In this study, we explored the diversity and novelty patterns of marine picoeukaryotes using 18S rDNA clone libraries and Sanger sequencing. Our observations and the new exploratory approaches presented in this study can be adapted to facilitate the analysis of the massive amounts of data from the next generation sequencing technologies. It should be pointed out that although far from saturation, clone libraries can still provide longer sequences and of very high quality as compared with current next generation sequencing methods.

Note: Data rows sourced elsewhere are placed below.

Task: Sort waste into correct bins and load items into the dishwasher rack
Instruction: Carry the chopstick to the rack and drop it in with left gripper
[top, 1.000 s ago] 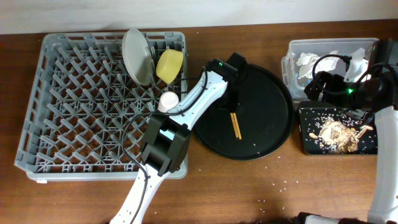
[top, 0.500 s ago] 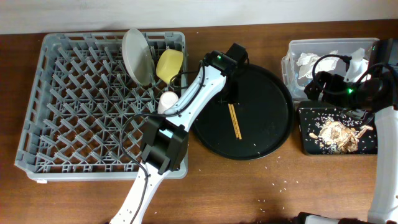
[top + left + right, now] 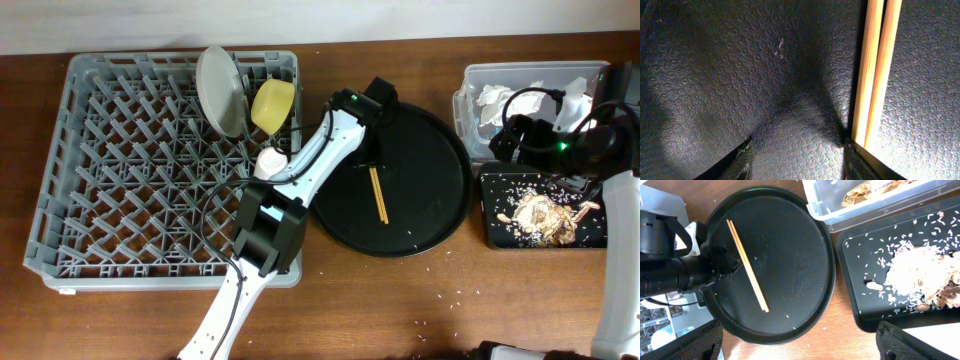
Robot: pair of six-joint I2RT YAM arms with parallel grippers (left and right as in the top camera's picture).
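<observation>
Two wooden chopsticks (image 3: 378,194) lie side by side on the large round black tray (image 3: 430,215). My left gripper (image 3: 372,152) is open, low over that tray at the chopsticks' far end. In the left wrist view the chopsticks (image 3: 875,70) lie against the right finger, outside the open jaws (image 3: 797,162). My right gripper (image 3: 800,347) is open and empty, high above the bins. The grey rack (image 3: 120,180) holds the upright plate (image 3: 220,90), the yellow bowl (image 3: 272,104) and a small pale pink cup (image 3: 270,160). The light-blue cup is out of view.
The clear tub (image 3: 470,100) at the back right holds white napkins (image 3: 492,96). The shallow black tray (image 3: 492,225) in front of it holds food scraps (image 3: 540,215) and rice. Rice grains are scattered on the wooden table (image 3: 450,300).
My left gripper has shifted slightly toward the tray's far edge, so more of the chopsticks' length shows. The right arm has not moved.
</observation>
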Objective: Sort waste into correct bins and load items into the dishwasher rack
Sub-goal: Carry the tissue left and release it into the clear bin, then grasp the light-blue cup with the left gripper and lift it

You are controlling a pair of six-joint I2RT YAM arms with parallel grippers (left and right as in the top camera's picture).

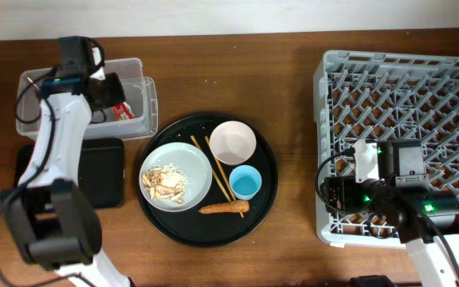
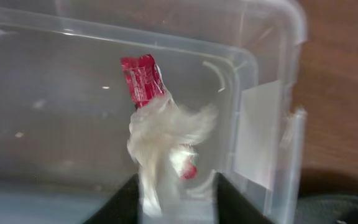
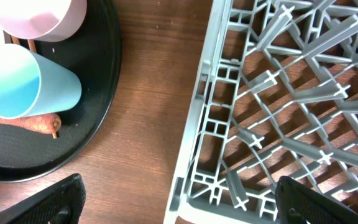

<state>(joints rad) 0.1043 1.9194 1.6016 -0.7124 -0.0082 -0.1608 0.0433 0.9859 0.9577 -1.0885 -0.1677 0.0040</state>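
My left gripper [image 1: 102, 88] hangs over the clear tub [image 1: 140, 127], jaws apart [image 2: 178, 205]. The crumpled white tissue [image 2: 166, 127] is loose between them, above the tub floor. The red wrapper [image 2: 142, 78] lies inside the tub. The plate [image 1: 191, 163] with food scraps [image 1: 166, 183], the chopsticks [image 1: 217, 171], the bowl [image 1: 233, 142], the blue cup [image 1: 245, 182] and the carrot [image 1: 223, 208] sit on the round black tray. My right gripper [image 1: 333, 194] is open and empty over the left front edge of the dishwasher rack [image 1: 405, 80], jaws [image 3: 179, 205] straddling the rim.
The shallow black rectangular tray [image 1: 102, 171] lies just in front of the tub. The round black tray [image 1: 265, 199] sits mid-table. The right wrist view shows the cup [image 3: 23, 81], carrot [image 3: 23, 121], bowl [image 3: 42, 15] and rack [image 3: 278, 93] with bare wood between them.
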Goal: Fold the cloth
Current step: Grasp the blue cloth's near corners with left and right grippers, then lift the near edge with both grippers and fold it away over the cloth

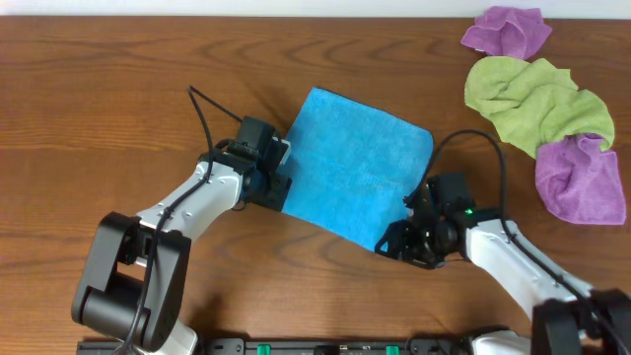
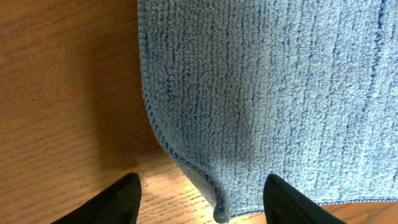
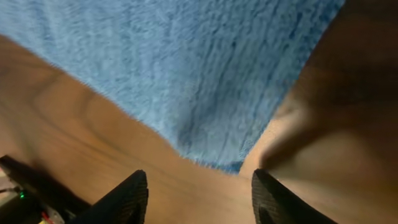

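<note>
blue cloth lies between left hand, right hand

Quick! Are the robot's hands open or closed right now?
Left end effector: open, holding nothing, at a corner of the blue cloth.
Right end effector: open, holding nothing, at another corner.

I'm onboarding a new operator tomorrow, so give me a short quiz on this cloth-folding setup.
1. True or false: the left gripper is shut on the blue cloth.
2. How many crumpled cloths lie apart from it? A one, B three, C five.
3. Fill in: the right gripper has its fingers either side of the cloth's ____.
Key: 1 false, it is open; 2 B; 3 corner.
</note>
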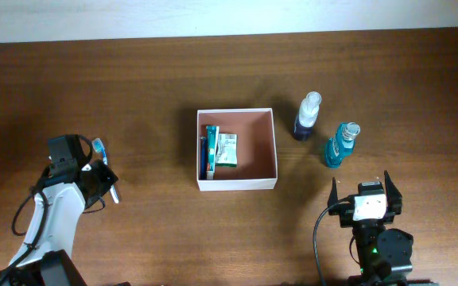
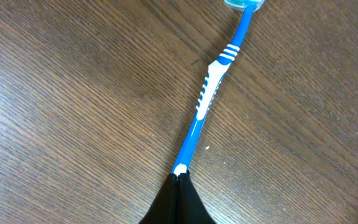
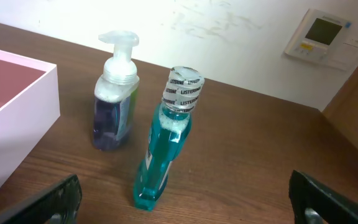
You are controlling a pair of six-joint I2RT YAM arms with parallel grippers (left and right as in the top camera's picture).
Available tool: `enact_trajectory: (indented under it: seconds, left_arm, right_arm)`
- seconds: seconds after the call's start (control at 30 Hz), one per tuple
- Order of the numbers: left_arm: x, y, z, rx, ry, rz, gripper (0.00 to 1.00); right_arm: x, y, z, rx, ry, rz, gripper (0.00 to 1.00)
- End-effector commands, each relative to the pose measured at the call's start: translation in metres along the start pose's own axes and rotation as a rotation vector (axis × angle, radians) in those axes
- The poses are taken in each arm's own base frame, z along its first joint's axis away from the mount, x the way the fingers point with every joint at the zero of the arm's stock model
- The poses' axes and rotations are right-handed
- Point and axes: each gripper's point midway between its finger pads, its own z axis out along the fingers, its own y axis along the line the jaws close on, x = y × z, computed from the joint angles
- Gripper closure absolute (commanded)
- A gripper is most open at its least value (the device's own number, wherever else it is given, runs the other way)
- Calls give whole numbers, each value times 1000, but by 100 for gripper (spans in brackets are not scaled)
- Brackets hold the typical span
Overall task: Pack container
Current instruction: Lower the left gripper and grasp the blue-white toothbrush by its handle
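Overhead: square shallow white-walled container with a reddish-brown inside (image 1: 237,184) sits mid-worktop. It already holds a green-and-white carton (image 1: 227,149) and a slim blue item (image 1: 207,152) along its left wall; print on both is too small to read. The left hand (image 1: 106,176) is well left of the container, with a blue-and-white plastic toothbrush (image 1: 99,148). The right hand (image 1: 364,189) hangs wide apart, empty, just below the bottles.

Left wrist: fingers (image 2: 179,199) are pinched together on the toothbrush (image 2: 207,99) tail; the head is at the top edge. No readable writing. Cannot tell if it is lifted off the brown wooden worktop (image 2: 73,93). Judged step: toothbrush pickup. Next it needs a lift, a carry right over the near wall, and a release in the free space.

Right wrist: the right hand (image 3: 191,208) is spread wide and holds nothing. A clear pump bottle of dark blue liquid (image 3: 115,99) and a teal mouthwash bottle (image 3: 166,149) stand unpacked beside the container wall (image 3: 23,118). The cap seal reads "LISTERINE".
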Motion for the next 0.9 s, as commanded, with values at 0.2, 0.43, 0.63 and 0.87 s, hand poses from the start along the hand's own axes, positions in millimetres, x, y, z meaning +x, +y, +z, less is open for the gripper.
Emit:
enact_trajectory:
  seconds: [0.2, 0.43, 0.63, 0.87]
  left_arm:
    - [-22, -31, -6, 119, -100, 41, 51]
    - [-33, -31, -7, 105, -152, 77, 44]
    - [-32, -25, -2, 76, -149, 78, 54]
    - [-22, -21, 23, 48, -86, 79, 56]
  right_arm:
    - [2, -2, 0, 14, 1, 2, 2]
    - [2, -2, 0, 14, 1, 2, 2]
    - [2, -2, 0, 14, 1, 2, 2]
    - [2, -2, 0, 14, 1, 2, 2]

In this study, we showed that picoeukaryotes from the Indian Ocean were highly diverse at distinct phylogenetic scales. In fact, we are only seeing the tip of the iceberg of their diversity and it is expected that next generation sequencing will allow investigation of this underexplored space. Our data also indicated the presence of microdiverse clusters similar to those found in bacteria, but it is early to explain them by ecological factors or by biological or methodological factors. Most sequences from the Indian Ocean were highly similar to environmental sequences from other marine sites, indicating a widespread distribution of similar lineages, and many were far from cultured organisms, revealing a significant culturing gap. We also highlighted very divergent sequences, and we speculated that some could be pseudogenes and others could be novel high-rank phylogenetic lineages. From an ecological perspective, our quantitative sequence analysis would help to address fundamental questions of what generates, maintains and structures the large diversity observed, and what are the functional implications of this large diversity at different scales. From an evolutionary perspective, we are faced with very divergent sequences that could account for new, unexpected and fascinating evolutionary lineages.